Glass fell from the 38th floor of the Goldman Sachs tower, apparently from a window beneath a set of scaffolding.
Allan Tannenbaum / Tribeca Trib
Glass fell from the 38th floor of the Goldman Sachs tower, apparently from the north face of the tower.
Pieces of a window pane fell from high atop the accident-prone Goldman Sachs tower in Battery Park City Saturday, Nov. 28, prompting police to shut down West Street and setting off traffic jams all over Lower Manhattan.

It was the fourth reported incident of debris or equipment falling from the building since construction began.

The city’s Department of Buildings stopped all work on the 740-foot tower after pieces of glass apparently fell from a 38th-story window on the northern face of the building, landing on West Street and on a platform inside the construction site, sometime around 7:30 a.m.

A spokesman for Tishman Con struction, the general contractor for the building, said “very high winds” had blown the pieces of previously cracked glass off of the tower. Sustained winds were recorded at 20 miles an hour for most of the afternoon.

No one was injured in the incident, a Department of Buildings spokesman said. Tishman will be required to submit a full review of the tower’s facade before work can resume.

The closure of West Street diverted thousands of cars into the heart of Downtown, causing back-ups in virtually every direction.

It was the latest in a series of frightening accidents for the $2.4 billion office tower, due to be completed early next year. In December, 2007, an architect was paralyzed after a crane operator accidentally dropped several tons of steel onto the office trailer where he was working. Less than six months later, work was suspended for more than a month after a 30-inch steel panel flew off the tower last May, landing in the outfield of the nearby Battery Park City ball fields during a Little League game.

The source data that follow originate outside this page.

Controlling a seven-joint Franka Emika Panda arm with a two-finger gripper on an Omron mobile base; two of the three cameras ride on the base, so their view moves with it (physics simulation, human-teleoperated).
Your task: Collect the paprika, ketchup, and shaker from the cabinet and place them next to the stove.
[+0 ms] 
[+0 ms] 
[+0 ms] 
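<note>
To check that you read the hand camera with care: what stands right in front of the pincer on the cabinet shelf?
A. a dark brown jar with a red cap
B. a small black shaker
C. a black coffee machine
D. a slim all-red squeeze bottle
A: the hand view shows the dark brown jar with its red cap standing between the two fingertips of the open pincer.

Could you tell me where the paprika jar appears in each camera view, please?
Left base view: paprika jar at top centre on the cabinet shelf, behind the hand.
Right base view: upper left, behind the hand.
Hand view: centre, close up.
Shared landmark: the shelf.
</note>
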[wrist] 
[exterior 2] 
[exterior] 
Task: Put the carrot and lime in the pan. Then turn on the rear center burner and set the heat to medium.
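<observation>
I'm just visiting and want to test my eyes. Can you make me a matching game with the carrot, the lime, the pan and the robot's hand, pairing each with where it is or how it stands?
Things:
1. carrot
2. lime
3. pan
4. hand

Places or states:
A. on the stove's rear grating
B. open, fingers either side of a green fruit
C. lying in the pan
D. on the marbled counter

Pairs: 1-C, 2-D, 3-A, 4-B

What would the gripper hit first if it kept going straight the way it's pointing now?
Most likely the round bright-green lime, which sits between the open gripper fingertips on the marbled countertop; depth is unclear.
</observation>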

Then, in April of this year, a carpenter’s hammer plummeted 17 stories from the unfinished tower, smashing the rear window of a passing taxi on Murray Street. No one was injured, but the accident occurred as parents were walking their children to nearby P.S. 89.

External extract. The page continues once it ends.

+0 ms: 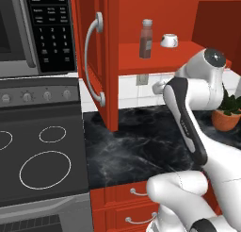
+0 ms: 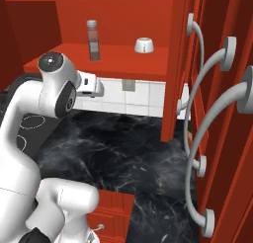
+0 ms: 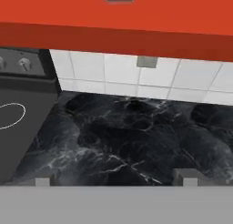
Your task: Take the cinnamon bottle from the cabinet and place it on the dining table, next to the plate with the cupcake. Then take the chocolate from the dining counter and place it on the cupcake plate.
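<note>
My fingers (image 3: 113,180) are spread wide, empty, below the shelf (image 1: 188,52). I should rise level with the bottle (image 1: 146,38), near its front edge, and clamp mid-body, avoiding the cup (image 1: 169,40).

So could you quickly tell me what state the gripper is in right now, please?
Gripper: open, holding nothing; its fingertips stand wide apart over the black counter, below the cabinet shelf.
</note>
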Robot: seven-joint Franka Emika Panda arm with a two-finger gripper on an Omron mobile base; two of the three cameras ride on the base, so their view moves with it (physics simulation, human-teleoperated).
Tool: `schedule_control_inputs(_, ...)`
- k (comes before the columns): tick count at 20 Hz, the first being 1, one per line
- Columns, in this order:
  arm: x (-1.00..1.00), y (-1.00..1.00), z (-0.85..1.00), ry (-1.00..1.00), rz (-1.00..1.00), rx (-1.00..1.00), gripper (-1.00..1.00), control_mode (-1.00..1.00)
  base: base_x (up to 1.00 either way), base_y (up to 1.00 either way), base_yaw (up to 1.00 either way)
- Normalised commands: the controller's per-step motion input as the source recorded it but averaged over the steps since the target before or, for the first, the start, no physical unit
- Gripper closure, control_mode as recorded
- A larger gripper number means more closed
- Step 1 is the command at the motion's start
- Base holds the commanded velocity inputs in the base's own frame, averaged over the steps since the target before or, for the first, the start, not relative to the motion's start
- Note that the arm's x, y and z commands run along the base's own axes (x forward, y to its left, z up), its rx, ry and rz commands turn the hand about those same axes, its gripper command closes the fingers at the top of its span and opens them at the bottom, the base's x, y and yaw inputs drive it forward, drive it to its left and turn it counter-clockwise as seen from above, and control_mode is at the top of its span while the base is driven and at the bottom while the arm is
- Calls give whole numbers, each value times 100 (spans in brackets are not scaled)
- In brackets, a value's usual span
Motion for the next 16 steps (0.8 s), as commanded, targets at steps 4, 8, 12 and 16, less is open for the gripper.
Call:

Saturday’s accident delayed by a day the opening of Battery Bark City’s first ice skating rink, originally set for 10 a.m. that morning. The rink is installed in the Battery Park City ball fields, just a few hundred feet from the tower.

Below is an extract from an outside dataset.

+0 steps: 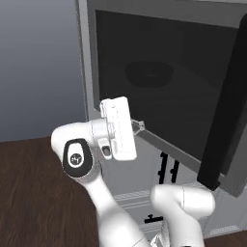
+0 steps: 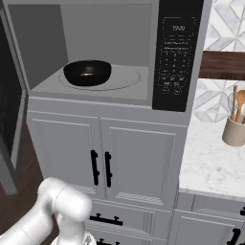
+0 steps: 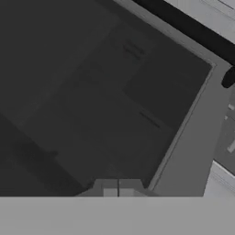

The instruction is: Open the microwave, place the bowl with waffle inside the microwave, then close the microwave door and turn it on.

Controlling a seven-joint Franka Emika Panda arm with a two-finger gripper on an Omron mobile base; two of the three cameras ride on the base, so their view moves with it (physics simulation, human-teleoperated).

“It shut us down all day Saturday,” said Glen Danischewsky, the rink’s on-site manager. “We were basically in a holding pattern until they deemed the area safe.”

Though they are aware of the potential for accidents near a construction site, Danischewsky said he and his staff didn’t feel any added anxiety when they opened the rink the morning after the incident.

“You’ll always be looking up I guess," he said, "but it was nice to be open and to have people out on the ice on Sunday.”